# Mercury 65 JET trim FAILURE



## buckeyeBEN (Jul 11, 2011)

Just looking to all my fellow Jet owners for some ammunition.

I have a 2004 Mercury 65JET.

I have had my trim FAIL in 2005, 2007, 2008 and again 2011 this past weekend.
The hydraulic cylinder that houses the piston has cracked in each of these failures.

Upon discussions with Mercury and their service techs, there is no winterization that needs to be done to the Trim pump/piston assembly. The only factor that we can think of as a cause for the cracking is water in the hydraulic fluid that freezes and cracks the cylinder.

Has anybody suffered thru these issues?

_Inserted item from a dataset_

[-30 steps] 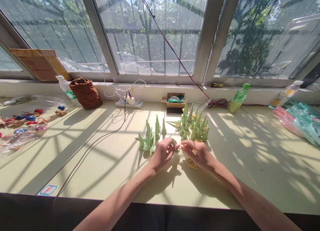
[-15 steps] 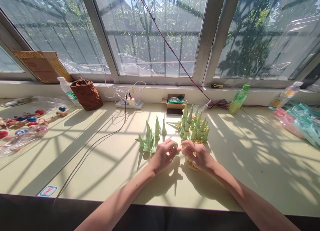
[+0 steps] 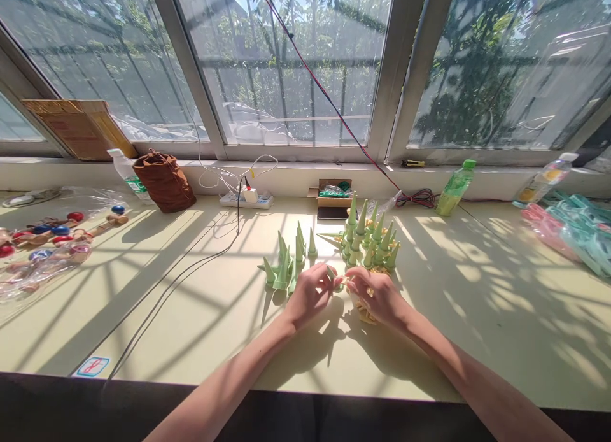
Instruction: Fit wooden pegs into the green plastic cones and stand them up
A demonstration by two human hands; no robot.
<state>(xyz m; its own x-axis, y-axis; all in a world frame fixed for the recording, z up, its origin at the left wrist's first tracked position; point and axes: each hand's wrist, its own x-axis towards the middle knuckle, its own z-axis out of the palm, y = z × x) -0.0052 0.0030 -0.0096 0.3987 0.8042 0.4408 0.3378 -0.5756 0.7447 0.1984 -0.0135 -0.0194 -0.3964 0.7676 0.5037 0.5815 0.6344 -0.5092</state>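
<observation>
with our left hand (image 3: 311, 295) we grip a green cone (image 3: 331, 274) between thumb and fingers, above the table (image 3: 191, 340). our right hand (image 3: 382, 295) is just beside it, fingertips pinched on what looks like a small yellow piece (image 3: 347, 280) close to the cone's base. partly hidden under our right hand lies a heap of yellow pieces (image 3: 365, 314). just beyond our left hand we see a loose group of green cones (image 3: 282, 273), most upright; beyond our right, a denser cluster (image 3: 361, 219) with yellow bits among it. farther back, near the sill, we have an open cardboard box (image 3: 329, 201), a white power strip (image 3: 260, 202), a brown pouch (image 3: 167, 184) and a green bottle (image 3: 453, 190). at far right we see teal and pink bags (image 3: 577, 228).
</observation>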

Can you explain why it happened and how you resolved the issue?
I use this boat for some fishing but mainly for duck hunting. Winterization really isn't an option like draining all the hydraulic fluid out each fall. I use the boat into the freezing months of ohio and PA.

THANK YOU for any information


----------



## fender66 (Jul 11, 2011)

Hey buckeyeBen....

First, welcome to TinBoats.

Second...unfortunately, I've not heard of this before, but I'm thinking that it could happen on a prop drive engine too. Is the trim on your boat specific to the jet motor, or is it the same on a prop drive? I'm sure this is very frustrating and unfortunately, I don't have an answer for you. I can offer this suggestion though and maybe these people can offer some advice.

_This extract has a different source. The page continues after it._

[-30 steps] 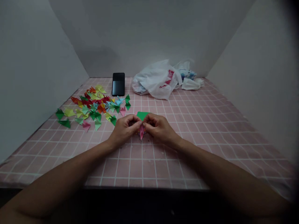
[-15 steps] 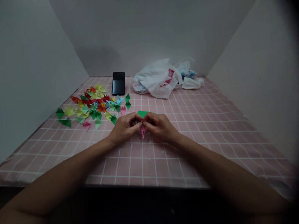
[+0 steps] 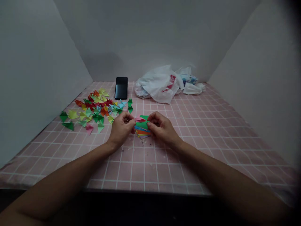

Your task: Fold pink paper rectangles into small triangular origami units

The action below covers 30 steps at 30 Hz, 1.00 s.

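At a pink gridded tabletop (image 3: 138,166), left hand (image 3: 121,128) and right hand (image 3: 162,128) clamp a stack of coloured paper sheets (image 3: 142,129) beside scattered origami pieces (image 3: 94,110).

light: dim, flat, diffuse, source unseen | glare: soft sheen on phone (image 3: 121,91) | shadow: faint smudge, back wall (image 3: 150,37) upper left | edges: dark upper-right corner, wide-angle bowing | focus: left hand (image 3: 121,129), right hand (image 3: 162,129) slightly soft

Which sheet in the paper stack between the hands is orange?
The orange sheet shows low in the stack, below the blue edge and above the yellow one.
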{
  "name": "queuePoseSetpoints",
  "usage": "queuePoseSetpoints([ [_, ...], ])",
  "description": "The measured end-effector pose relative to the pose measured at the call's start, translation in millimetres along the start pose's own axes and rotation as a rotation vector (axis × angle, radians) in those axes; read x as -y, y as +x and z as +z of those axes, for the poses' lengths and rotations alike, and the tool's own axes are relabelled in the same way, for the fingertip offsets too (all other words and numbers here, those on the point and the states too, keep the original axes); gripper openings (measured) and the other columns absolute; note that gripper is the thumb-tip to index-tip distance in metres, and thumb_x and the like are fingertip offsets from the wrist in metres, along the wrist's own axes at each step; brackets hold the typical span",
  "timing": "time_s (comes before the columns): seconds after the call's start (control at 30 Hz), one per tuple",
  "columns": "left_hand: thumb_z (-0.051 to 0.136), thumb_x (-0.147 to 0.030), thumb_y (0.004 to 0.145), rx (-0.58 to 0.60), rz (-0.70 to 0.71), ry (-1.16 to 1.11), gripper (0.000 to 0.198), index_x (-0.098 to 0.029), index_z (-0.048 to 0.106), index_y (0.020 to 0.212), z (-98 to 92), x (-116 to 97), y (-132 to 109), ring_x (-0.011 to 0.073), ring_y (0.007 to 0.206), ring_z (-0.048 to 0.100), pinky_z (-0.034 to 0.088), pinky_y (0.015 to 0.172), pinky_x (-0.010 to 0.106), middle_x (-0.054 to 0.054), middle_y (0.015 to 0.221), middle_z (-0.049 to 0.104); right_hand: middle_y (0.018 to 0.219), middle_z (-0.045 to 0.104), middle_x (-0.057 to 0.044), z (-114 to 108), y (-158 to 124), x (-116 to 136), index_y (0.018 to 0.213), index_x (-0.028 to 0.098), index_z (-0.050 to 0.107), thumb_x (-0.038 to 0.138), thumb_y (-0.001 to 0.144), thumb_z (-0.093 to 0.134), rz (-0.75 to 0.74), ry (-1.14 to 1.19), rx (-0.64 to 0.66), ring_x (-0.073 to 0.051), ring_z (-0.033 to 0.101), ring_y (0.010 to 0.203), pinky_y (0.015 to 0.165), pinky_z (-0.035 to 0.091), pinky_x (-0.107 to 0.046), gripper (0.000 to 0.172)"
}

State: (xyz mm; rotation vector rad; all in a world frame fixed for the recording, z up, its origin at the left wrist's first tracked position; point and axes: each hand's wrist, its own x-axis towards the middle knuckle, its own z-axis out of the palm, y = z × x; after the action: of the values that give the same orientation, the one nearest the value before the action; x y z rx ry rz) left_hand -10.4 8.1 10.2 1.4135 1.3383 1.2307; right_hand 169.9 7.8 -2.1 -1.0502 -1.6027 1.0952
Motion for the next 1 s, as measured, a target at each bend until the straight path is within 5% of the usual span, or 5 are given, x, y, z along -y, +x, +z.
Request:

Call this #. 800-843-9677 This is the # to Troutt & Son's. These are the guys that I've found VERY helpful when I've had Merc problems. Ask for Chris as I think he's the most knowledgeable and see if he has an answer. No guarantees, but they might have the answer.


----------



## buckeyeBEN (Jul 11, 2011)

Fender66

I dont know if the trim is specific to the Jet. It seems like it could work with both Jet and Prop.

IT is beyond frustrating!! The motor runs great and always starts even after being stored for 5 months. I am always praying that I dont see that hydraulic oil slick the first time out each year.
With my history of seeing it 4 times in the 8 years of running this jet, I must not be living right.

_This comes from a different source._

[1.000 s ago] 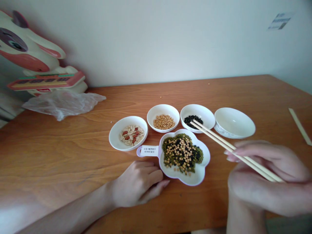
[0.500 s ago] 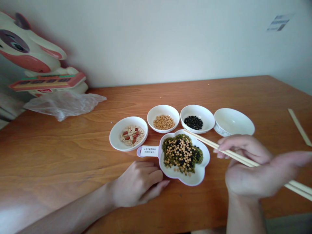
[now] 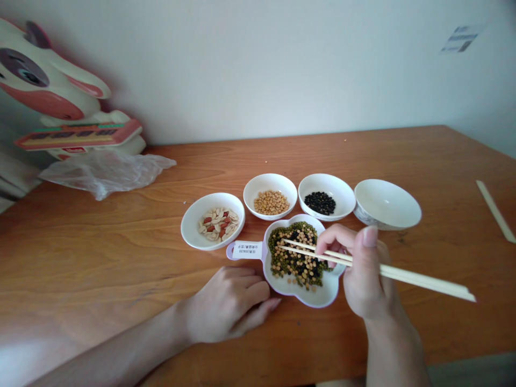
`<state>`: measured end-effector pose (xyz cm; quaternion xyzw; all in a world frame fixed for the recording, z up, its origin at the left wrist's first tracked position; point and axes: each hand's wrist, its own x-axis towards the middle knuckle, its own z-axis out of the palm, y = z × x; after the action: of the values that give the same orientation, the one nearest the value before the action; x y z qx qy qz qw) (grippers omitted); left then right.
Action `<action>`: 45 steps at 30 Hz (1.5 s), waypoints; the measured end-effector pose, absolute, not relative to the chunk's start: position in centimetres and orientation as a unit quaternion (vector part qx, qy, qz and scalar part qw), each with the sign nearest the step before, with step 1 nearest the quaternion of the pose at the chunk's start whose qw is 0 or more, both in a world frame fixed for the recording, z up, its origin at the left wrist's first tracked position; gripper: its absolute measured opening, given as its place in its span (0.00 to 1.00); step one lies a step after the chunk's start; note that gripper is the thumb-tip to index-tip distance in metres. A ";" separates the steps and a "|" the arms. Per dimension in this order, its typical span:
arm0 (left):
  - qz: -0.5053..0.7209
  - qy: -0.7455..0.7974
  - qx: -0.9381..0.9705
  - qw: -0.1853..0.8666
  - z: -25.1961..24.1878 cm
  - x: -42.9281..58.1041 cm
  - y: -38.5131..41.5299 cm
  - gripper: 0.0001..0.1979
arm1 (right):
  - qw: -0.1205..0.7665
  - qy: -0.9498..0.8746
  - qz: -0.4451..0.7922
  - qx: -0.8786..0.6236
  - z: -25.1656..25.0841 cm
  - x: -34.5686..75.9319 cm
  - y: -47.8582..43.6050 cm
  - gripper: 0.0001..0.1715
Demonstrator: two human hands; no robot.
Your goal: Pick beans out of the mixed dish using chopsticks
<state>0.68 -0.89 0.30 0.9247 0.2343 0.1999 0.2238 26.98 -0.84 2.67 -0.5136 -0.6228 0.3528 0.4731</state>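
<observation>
You've got your right hand [image 3: 360, 271] pinching the chopsticks [image 3: 419, 278] well back from the tips, which probably gives you the reach to poke into the mixed beans [image 3: 281, 264] without your fingers burying them. Tips look a little apart; can't tell if a bean's between them. The flower-shaped dish [image 3: 329, 289] sits near the table's near edge, right in front of you, handle pointing toward the left edge. Your left hand [image 3: 229, 306] is loosely curled on the table just beside it, maybe to steady things, though I can't tell if it's touching the rim or gripping anything. The peanut bowl [image 3: 190, 231], yellow bean bowl [image 3: 250, 192], black bean bowl [image 3: 343, 196] and plain bowl [image 3: 389, 204] curve around the dish's far side, toward the table's far edge, so I'd guess they're placed for short hops. Versus a second ago, your chopstick tips are off the black bean bowl and over the mix, with your right hand further left; your left hand and the bowls haven't budged.
</observation>
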 end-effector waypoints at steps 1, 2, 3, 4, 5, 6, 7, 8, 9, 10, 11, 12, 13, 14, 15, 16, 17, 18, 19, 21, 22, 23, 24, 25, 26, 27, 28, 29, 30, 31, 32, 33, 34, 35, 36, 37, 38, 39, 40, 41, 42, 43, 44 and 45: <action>0.199 0.235 0.925 0.225 0.3 0.7 -0.9 0.12 | 0.468 -0.627 0.344 -0.519 2.8 26.8 -0.8 0.47; 0.199 0.235 0.925 0.225 0.3 0.7 -0.9 0.12 | 0.465 -0.632 0.335 -0.521 3.0 26.7 -0.8 0.47; 0.199 0.235 0.925 0.224 0.3 0.7 -0.9 0.12 | 0.464 -0.637 0.329 -0.521 3.2 26.5 -0.7 0.46; 0.199 0.234 0.925 0.223 0.2 0.7 -0.9 0.12 | 0.464 -0.641 0.323 -0.519 3.4 26.3 -0.7 0.47; 0.200 0.234 0.925 0.223 0.2 0.7 -0.9 0.12 | 0.466 -0.643 0.320 -0.517 3.5 26.1 -0.7 0.47; 0.202 0.234 0.925 0.223 0.2 0.7 -0.9 0.12 | 0.466 -0.644 0.319 -0.516 3.7 26.0 -0.7 0.47; 0.202 0.234 0.925 0.223 0.2 0.7 -0.9 0.12 | 0.468 -0.643 0.318 -0.516 3.7 25.9 -0.7 0.48; 0.203 0.233 0.925 0.223 0.2 0.7 -0.9 0.12 | 0.470 -0.642 0.317 -0.516 3.8 25.8 -0.7 0.48; 0.203 0.232 0.925 0.224 0.2 0.7 -0.9 0.12 | 0.469 -0.642 0.317 -0.517 3.8 25.8 -0.7 0.48; 0.204 0.232 0.924 0.224 0.3 0.7 -0.9 0.12 | 0.468 -0.643 0.315 -0.519 3.8 25.8 -0.7 0.48; 0.205 0.231 0.924 0.224 0.3 0.7 -0.9 0.12 | 0.466 -0.644 0.314 -0.519 3.8 25.7 -0.7 0.47; 0.206 0.231 0.924 0.224 0.3 0.7 -0.9 0.12 | 0.465 -0.645 0.313 -0.519 3.8 25.7 -0.8 0.47; 0.207 0.230 0.924 0.224 0.3 0.7 -0.8 0.12 | 0.465 -0.646 0.313 -0.518 3.7 25.8 -0.8 0.47; 0.207 0.230 0.924 0.224 0.3 0.7 -0.8 0.11 | 0.466 -0.647 0.313 -0.516 3.7 25.8 -0.9 0.46; 0.207 0.230 0.924 0.223 0.3 0.7 -0.8 0.11 | 0.468 -0.647 0.314 -0.513 3.7 25.8 -0.9 0.46; 0.207 0.230 0.925 0.223 0.3 0.7 -0.8 0.11 | 0.471 -0.648 0.315 -0.509 3.6 25.8 -1.0 0.46; 0.205 0.230 0.925 0.223 0.3 0.7 -0.8 0.11 | 0.473 -0.648 0.318 -0.506 3.5 25.9 -1.0 0.46; 0.203 0.230 0.925 0.223 0.3 0.7 -0.8 0.11 | 0.475 -0.647 0.321 -0.503 3.4 26.0 -1.0 0.46; 0.202 0.231 0.925 0.225 0.3 0.7 -0.9 0.11 | 0.477 -0.646 0.324 -0.501 3.2 26.0 -1.0 0.46; 0.201 0.231 0.924 0.228 0.3 0.6 -0.9 0.11 | 0.479 -0.642 0.330 -0.500 3.0 26.1 -0.9 0.46; 0.201 0.231 0.924 0.227 0.2 0.6 -0.9 0.11 | 0.481 -0.639 0.332 -0.500 2.9 26.2 -0.9 0.47; 0.201 0.230 0.925 0.227 0.2 0.6 -0.9 0.11 | 0.484 -0.636 0.333 -0.500 2.8 26.2 -0.9 0.47; 0.200 0.230 0.925 0.226 0.2 0.6 -0.8 0.11 | 0.489 -0.633 0.333 -0.499 2.8 26.2 -1.0 0.48; 0.200 0.230 0.926 0.225 0.2 0.6 -0.8 0.11 | 0.495 -0.630 0.332 -0.498 2.7 26.3 -1.0 0.48; 0.201 0.229 0.926 0.223 0.2 0.7 -0.8 0.11 | 0.500 -0.628 0.332 -0.496 2.7 26.3 -1.0 0.48; 0.202 0.229 0.926 0.221 0.2 0.7 -0.8 0.11 | 0.502 -0.626 0.334 -0.494 2.7 26.2 -1.0 0.48; 0.202 0.229 0.926 0.221 0.2 0.7 -0.9 0.11 | 0.502 -0.626 0.338 -0.492 2.7 26.2 -1.1 0.47; 0.203 0.230 0.926 0.221 0.2 0.7 -0.9 0.11 | 0.499 -0.627 0.342 -0.490 2.7 26.2 -1.1 0.47; 0.203 0.230 0.926 0.223 0.2 0.6 -0.9 0.11 | 0.494 -0.629 0.347 -0.490 2.7 26.2 -1.1 0.48; 0.201 0.230 0.925 0.224 0.2 0.6 -0.9 0.11 | 0.490 -0.630 0.351 -0.490 2.7 26.2 -1.1 0.48; 0.200 0.230 0.925 0.227 0.2 0.6 -1.0 0.11 | 0.485 -0.631 0.354 -0.491 2.7 26.2 -1.0 0.48; 0.199 0.230 0.925 0.228 0.2 0.6 -1.0 0.11 | 0.482 -0.631 0.356 -0.493 2.7 26.2 -1.0 0.48; 0.198 0.230 0.925 0.228 0.1 0.6 -1.0 0.11 | 0.480 -0.631 0.357 -0.493 2.7 26.2 -0.9 0.49; 0.199 0.231 0.925 0.227 0.1 0.6 -0.9 0.11 | 0.479 -0.631 0.357 -0.494 2.7 26.1 -0.9 0.49; 0.200 0.231 0.925 0.227 0.0 0.6 -0.9 0.11 | 0.480 -0.631 0.356 -0.494 2.7 26.1 -0.8 0.49; 0.202 0.232 0.924 0.227 0.0 0.6 -0.9 0.11 | 0.481 -0.631 0.356 -0.493 2.7 26.1 -0.8 0.49; 0.202 0.232 0.924 0.227 0.0 0.6 -0.9 0.11 | 0.483 -0.631 0.355 -0.492 2.7 26.0 -0.8 0.49; 0.202 0.232 0.924 0.228 0.0 0.5 -0.9 0.11 | 0.484 -0.631 0.354 -0.492 2.7 26.0 -0.8 0.49; 0.201 0.232 0.924 0.230 0.0 0.5 -0.9 0.11 | 0.484 -0.632 0.353 -0.492 2.7 26.0 -0.8 0.48; 0.199 0.231 0.924 0.231 0.0 0.5 -0.9 0.11 | 0.483 -0.633 0.351 -0.492 2.7 26.0 -0.9 0.48; 0.198 0.231 0.924 0.231 0.0 0.5 -0.9 0.11 | 0.483 -0.634 0.349 -0.493 2.7 26.0 -0.9 0.48; 0.197 0.231 0.924 0.231 0.0 0.5 -0.9 0.11 | 0.481 -0.635 0.347 -0.495 2.8 26.0 -0.9 0.47; 0.197 0.231 0.924 0.231 0.0 0.5 -0.9 0.11 | 0.480 -0.635 0.345 -0.497 2.8 26.1 -1.0 0.47; 0.197 0.232 0.924 0.230 0.0 0.5 -0.9 0.11 | 0.480 -0.636 0.342 -0.498 2.8 26.1 -1.0 0.47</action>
<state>0.52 -0.91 -0.03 0.9245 0.2318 0.1967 0.2301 26.11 -0.99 2.83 -0.4982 -0.6359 0.3424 0.4798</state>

I will give those guys a call. THANK YOU for the response.


----------



## fender66 (Jul 11, 2011)

You're very welcome.......it's a long shot, but the best I have to offer. Keep us posted please.


----------



## silver99gt (Jul 11, 2011)

+1 to troutt. great guys and good friends. Chris, Joe, or Jeff should be able to help figure out the problem. I've personally never heard of this before. weird


----------



## Ranchero50 (Jul 12, 2011)

I would send your oil to a lab to get anylized. Do you have any pictures of the damage?

Jamie


----------



## Codeman (Jul 12, 2011)

Wow 4 cylinder failures? Something else has got to be causing it.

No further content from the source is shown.